“…Vendetta, tremenda vendetta…”

Siamo indignati, arrabbiati, inca…ti, frustrati per la nostra impotenza che impedisce di spedire l’immorale Trump in Siberia, a Guantanamo, nei lager dove l’establisment del tycoon e lui stesso sbattono in condizioni di violenta schiavitù migranti e americani del dissenso: e proprio non c’è modo di far capire l’urgenza di rendere innocuo l’indegno presidente degli States a chi si fa rappresentare dallo psicopatico megalomane inquilino della Casa Bianca?  A illuminare la consapevolezza è il Paese che boicotta l’appropriazione indebita della Groenlandia annunciata dal tycoon e si batte contro la predatrice intenzione dell’american president di comprare, in nome della sua immorale ‘moralità’, l’adesione al diabolico progetto offrendo agli abitanti del Paese artico fino a centomila dollari. La Danimarca, che sarebbe espropriata delle ricchezze della Groenlandia, si oppone al disegno eversivo di Trump e adotta un primo step del boicottaggio. Già in 95mila hanno aderito. Rifiutano di comprare prodotti come la Coca Cola, rifiutano Netflix, Amazon, molte altre piattaforme Usa. In sostituzione alternative nazionali ed europee. E noi del Bel Paese? A noi tocca bypassare l’amichettismo della Meloni con il protervo presidente neo colonialista, far ricorso al coraggio, alla determinazione e seguire il buon esempio dei danesi, del Canada per vendicare l’imposizione dei dazi imposti sulle nostre eccellenze.

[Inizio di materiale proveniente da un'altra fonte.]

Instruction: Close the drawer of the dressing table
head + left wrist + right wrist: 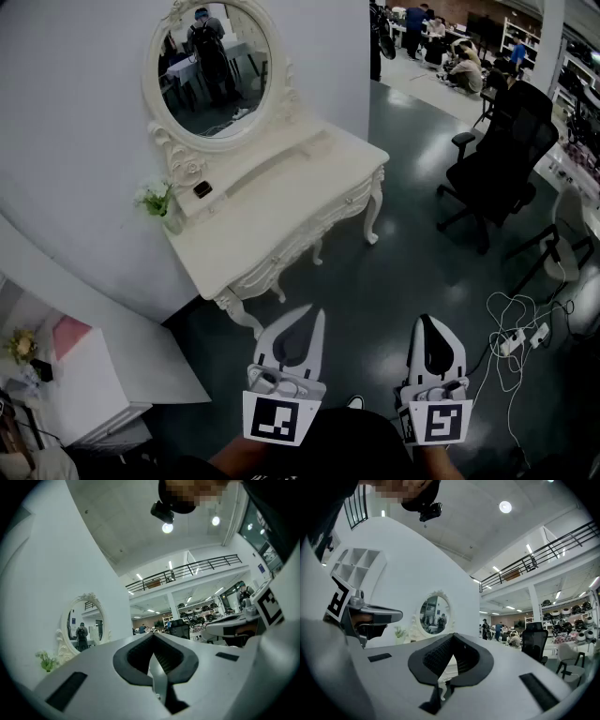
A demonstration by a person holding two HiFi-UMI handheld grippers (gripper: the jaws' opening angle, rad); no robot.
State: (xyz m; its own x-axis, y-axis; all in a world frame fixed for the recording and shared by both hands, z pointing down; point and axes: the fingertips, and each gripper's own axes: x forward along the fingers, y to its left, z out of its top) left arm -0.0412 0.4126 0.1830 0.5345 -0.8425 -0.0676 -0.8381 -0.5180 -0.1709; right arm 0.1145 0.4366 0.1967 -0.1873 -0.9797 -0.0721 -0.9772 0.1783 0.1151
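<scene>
The white dressing table [272, 202] with its oval mirror [211, 66] stands against the wall, ahead and to the left. Its carved drawer front [305, 234] looks flush with the apron; I cannot tell more from here. Both grippers hang level over the dark floor, short of the table and touching nothing. My left gripper [317, 317] is shut and empty, its tips meeting [153, 635]. My right gripper [427, 323] is shut and empty too [453, 635]. The mirror [82, 630] [433, 616] shows in both gripper views.
A small vase of flowers [159, 202] and a dark object [202, 189] sit on the table. A black office chair [502, 141] stands to the right. A power strip with cables [516, 337] lies on the floor. A low white cabinet [94, 375] is at lower left.
</scene>
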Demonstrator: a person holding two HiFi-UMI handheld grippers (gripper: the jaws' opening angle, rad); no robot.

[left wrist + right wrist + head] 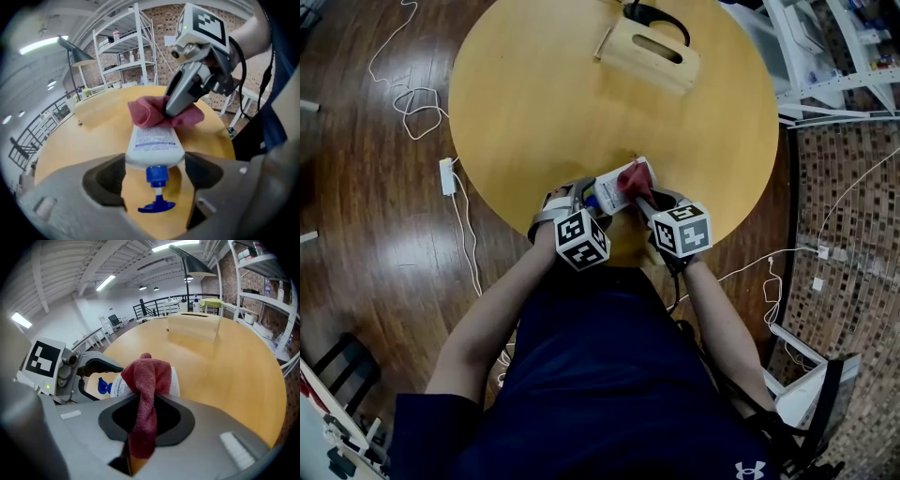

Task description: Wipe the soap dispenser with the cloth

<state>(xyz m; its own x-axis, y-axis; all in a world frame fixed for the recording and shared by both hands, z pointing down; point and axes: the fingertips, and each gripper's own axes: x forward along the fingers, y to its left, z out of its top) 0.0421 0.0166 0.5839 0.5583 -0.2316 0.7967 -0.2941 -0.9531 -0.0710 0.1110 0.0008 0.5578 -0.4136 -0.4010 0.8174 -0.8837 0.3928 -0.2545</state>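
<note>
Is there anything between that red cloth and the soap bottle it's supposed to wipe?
Nothing visible. The cloth, pinched in the right gripper, already lies against the far end of the soap dispenser, which the left gripper clamps.

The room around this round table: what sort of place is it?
Probably an open workshop or lab: white metal shelving against a brick wall, and strip lights on a bare industrial ceiling.
</note>
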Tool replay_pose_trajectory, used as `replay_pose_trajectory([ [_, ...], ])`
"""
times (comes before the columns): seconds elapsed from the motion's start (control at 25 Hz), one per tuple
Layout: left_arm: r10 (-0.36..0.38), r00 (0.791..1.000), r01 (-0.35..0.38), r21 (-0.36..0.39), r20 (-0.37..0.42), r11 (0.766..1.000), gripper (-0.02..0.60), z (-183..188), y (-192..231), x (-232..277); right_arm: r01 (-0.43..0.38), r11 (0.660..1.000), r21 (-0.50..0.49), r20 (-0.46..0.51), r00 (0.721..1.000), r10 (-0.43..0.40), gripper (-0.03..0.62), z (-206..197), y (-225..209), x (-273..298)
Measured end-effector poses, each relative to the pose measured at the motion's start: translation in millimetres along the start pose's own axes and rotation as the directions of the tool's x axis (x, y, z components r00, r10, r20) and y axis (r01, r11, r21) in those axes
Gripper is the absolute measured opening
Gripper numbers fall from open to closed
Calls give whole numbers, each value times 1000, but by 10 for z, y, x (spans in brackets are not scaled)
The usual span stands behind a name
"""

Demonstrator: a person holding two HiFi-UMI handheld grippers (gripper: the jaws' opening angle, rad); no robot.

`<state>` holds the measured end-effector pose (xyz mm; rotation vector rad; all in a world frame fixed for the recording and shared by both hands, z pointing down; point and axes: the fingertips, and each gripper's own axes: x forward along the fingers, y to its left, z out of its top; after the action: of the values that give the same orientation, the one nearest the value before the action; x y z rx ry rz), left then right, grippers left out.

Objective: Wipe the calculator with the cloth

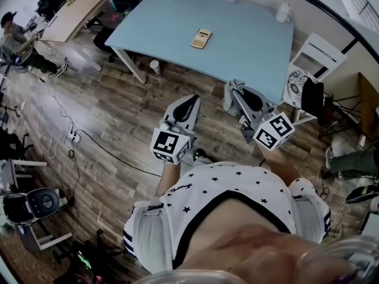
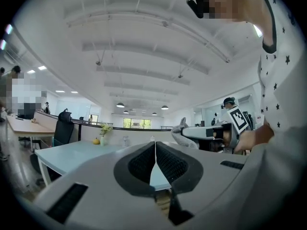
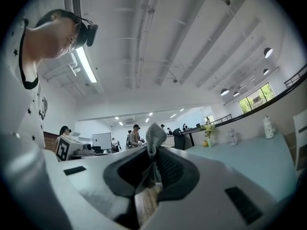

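Left gripper view first: your left gripper [image 2: 155,148] has its jaws pressed flat together, pad against pad, with nothing between them. Over in the right gripper view, your right gripper [image 3: 154,153] is clamped on the cloth [image 3: 154,134], and a grey knitted tuft pokes up past the tips. From the left side you can also see that cloth sticking out of the right gripper's nose.

Head view now: you hold both grippers out in front of your chest, side by side and apart, over the wood floor [image 1: 106,129]. The right one reaches up to the near edge of the table [image 1: 254,40]; the left one sits short of it.

The calculator [image 1: 201,38] lies on the pale blue table top, left of the middle and turned at a slant. It is well apart from both grippers, farther out than either, and neither touches it. A white chair [image 1: 317,53] stands at the table's right end.
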<state>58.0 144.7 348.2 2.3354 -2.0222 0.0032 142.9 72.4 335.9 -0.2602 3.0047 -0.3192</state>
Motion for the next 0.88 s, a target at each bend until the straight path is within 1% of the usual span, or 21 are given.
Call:
replay_pose_trajectory([
  [0.16,14,1000,-14,7,-1,1000,31,-54,268,-59,-3,1000,10,-10,1000,3,35,-101,43,248],
  [0.4,11,1000,-11,6,-4,1000,31,-91,569,-148,15,1000,16,-18,1000,-15,35,-171,63,547],
  [0.64,42,999,-42,19,-4,999,31,-107,876,-275,22,999,32,-15,1000,-22,35,-232,78,808],
  [0.76,45,999,-45,17,0,999,31,-106,939,-316,24,999,40,-20,1000,-23,35,-277,108,872],
  [0.88,27,1000,-27,14,3,1000,31,-123,940,-282,24,999,37,-24,999,-23,35,-292,124,903],
])
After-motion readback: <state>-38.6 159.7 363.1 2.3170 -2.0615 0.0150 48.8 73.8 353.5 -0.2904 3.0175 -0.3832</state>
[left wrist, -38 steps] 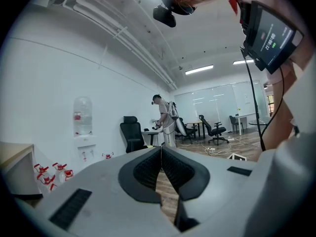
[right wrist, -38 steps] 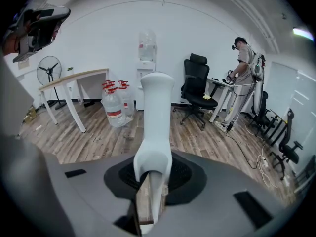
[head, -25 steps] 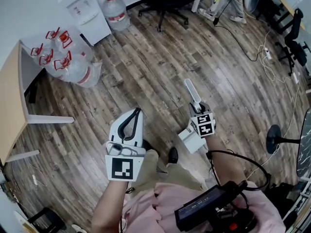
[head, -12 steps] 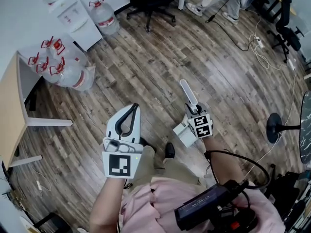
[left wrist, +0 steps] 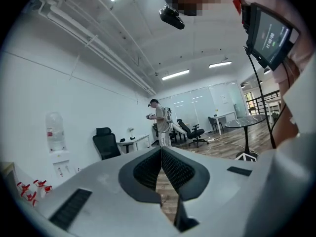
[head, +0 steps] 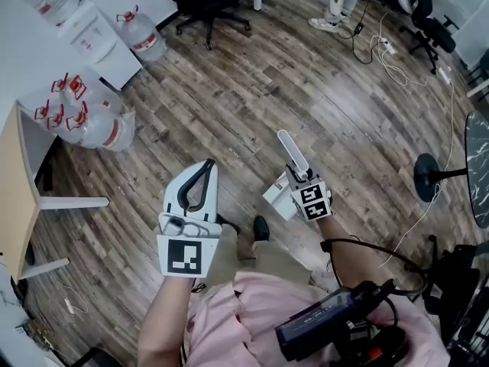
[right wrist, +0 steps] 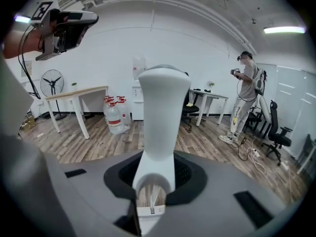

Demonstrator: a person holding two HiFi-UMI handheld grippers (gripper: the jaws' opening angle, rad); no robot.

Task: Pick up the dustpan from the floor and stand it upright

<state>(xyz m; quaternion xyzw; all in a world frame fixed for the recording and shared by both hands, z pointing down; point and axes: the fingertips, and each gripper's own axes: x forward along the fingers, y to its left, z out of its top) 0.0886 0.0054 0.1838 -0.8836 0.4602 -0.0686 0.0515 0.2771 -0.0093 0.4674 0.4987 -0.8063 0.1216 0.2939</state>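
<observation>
the right gripper clenches its fingers on the white dustpan handle, above the floor; left of the dustpan, the left gripper has its fingers pressed together, empty.

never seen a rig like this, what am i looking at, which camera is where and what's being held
No robot here: a person holds the left hand-held gripper and the right hand-held gripper, one per hand. The head view looks down at the wooden floor, with water bottles and a table on the left. Each gripper view comes from a camera riding on that tool. The left one is shut on nothing. The right one is shut on the handle of the white dustpan, held above the floor.
</observation>
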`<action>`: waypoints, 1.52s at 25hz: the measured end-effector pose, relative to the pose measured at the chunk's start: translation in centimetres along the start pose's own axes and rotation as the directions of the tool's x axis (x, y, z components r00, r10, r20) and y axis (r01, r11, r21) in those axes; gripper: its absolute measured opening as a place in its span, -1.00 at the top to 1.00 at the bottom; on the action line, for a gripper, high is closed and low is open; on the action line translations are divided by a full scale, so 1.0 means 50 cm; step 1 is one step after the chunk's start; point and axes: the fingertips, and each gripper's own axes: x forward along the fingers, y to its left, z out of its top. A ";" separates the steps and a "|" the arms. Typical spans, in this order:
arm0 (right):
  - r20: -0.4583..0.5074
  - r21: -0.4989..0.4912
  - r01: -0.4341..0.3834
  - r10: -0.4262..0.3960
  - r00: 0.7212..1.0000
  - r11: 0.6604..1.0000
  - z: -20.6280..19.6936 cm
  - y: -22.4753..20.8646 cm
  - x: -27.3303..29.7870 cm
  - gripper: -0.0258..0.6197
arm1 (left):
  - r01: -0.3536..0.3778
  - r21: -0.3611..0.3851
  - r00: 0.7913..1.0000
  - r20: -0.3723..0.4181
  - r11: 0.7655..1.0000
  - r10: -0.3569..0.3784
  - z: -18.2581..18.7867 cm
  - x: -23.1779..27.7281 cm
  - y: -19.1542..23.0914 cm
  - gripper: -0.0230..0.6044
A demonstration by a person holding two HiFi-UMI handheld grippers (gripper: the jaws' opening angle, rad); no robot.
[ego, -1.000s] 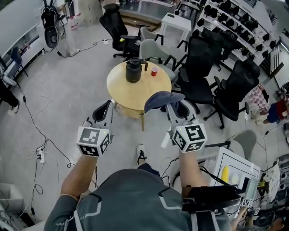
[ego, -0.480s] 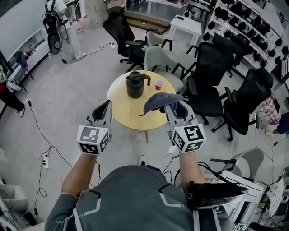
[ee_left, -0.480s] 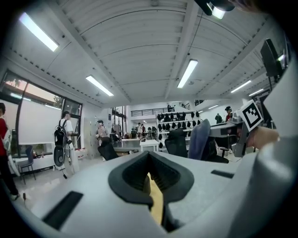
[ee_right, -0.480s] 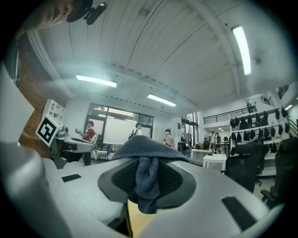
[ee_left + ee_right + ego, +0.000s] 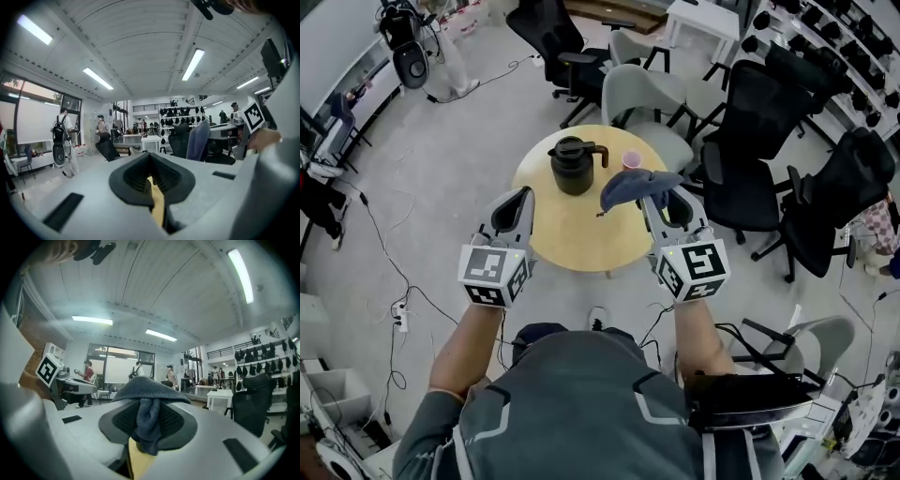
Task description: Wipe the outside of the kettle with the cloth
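Over the near half of the round worktop (image 5: 572, 242): left claw (image 5: 518, 195), clenched, nothing in it. Kettle (image 5: 572, 167), upright at the worktop's far side, handle pointing right. Cloth (image 5: 630, 186), pinched in the right claw (image 5: 659, 194) and draped over its tip. The kettle lies far-left of the cloth, and the cloth-bearing claw looks nearer.
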 end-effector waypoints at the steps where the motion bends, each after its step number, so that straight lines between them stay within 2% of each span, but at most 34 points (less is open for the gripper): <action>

MA COSA BOICOTTARE? Ecco le importazioni dagli States e pardon per la noia di nomi su nomi sotto accusa. Occupano il primo posto i macchinari, dai componenti informatici all’avanguardia ai robot industriali. Valore stimato 386.4 miliardi di dollari (computer, telecomunicazione, dispositivi medicinali…), macchinari elettrici per 367.1 miliardi (elettrodomestici…). Veicoli e auto (Ford, General Motors…) 306 miliardi. Minerali (combustibili, petrolio, gas, ferro, rame, terre rare……), valore stimato: 241.4 miliardi. Farmaceutici (Pfizer e Merck & Co…): 116 miliardi. Vaccini, forniture mediche…immagini diagnostiche, strumenti chirurgici, dialisi anestesia, apparecchi respiratori, 93 miliardi. Mobili, illuminazione: 72 miliardi. Plastica 61 miliardi (imballaggi…). Metalli preziosi 60 miliardi (gemme, oro, argento, platino). Prodotti chimici organici: 54 miliardi. Prodotti agricoli/alimentari (soia, mais, carne, frutta secca, ma anche beni di consumo come snack, dolci, bevande, abbigliamento) e servizi (finanziari, assicurativi, R&S), con una crescente enfasi su componenti per l’industria aerospaziale, automobilistica e manifatturiera.

[Lista di prodotti americani tra i più popolari e venduti in Italia, da non acquistare in segno di profondo dissenso con Trump: Snack e Dolciumi: Reese’s Peanut Butter Cups, Twinkies. Cheetos, Pop-Tarts, M&M’s Bite Size Cookies, Oreo, Jelly Belly, Skittles, Pringles, Cheetos, Doritos, Lay’s . Cibi in scatola e conserve: Heinz, Campbell’s, Spam, Jif Peanut Butter, Peanut Butter (Jif, Skippy), Maple Syrup, Mrs. Butterworth’s), Mac & Cheese (Kraft). Salse e condimenti:Tabasco, Frank’s RedHot, Ranch Dressing (Hidden Valley). Cereali:Kellogg’s (Froot Loops, Frosted Flakes), Lucky Charms. Bevande: Monster Energy, Fanta Pineapple, Coca-Cola, Pepsi, Dr. Pepper, Mountain Dew, Gatorade. Alcolici: Jack Daniel’s, Jim Beam, Budweiser, Coors Light, Fast food e ristorazione: McDonald’s, Burger King, KFC, Starbucks. Surgelati: Ben & Jerry’s, Hot Pockets, Ore-Ida. Abbigliamento e Scarpe, detersivi (Johnson & Johnhson.)]

Boicottarli, sarebbe la risposta vincente allo scippo di Trump al mondo e all’Italia, all’amica Giorgia.